• [Given material]:
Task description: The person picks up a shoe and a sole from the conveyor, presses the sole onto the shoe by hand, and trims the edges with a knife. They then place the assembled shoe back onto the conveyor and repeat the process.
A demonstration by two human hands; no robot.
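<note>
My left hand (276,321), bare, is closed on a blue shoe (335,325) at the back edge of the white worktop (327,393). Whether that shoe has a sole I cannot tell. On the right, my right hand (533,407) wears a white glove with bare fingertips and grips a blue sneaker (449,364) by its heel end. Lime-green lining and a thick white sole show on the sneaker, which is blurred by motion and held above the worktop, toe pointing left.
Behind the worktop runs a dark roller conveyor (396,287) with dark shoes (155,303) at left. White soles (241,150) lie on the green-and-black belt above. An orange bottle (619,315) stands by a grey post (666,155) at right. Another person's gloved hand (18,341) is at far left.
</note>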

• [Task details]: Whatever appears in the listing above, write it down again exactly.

• [Exercise solution]:
Task description: The person picks up a shoe and a sole from the conveyor, presses the sole onto the shoe by hand, and trims the edges with a knife. They then place the assembled shoe back onto the conveyor and repeat the process.
A demonstration by two human hands; no robot.
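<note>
My left hand (276,321), bare, is closed on a blue shoe (335,325) at the back edge of the white worktop (327,393). Whether that shoe has a sole I cannot tell. On the right, my right hand (533,407) wears a white glove with bare fingertips and grips a blue sneaker (449,364) by its heel end. Lime-green lining and a thick white sole show on the sneaker, which is blurred by motion and held above the worktop, toe pointing left.
Behind the worktop runs a dark roller conveyor (396,287) with dark shoes (155,303) at left. White soles (241,150) lie on the green-and-black belt above. An orange bottle (619,315) stands by a grey post (666,155) at right. Another person's gloved hand (18,341) is at far left.
</note>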

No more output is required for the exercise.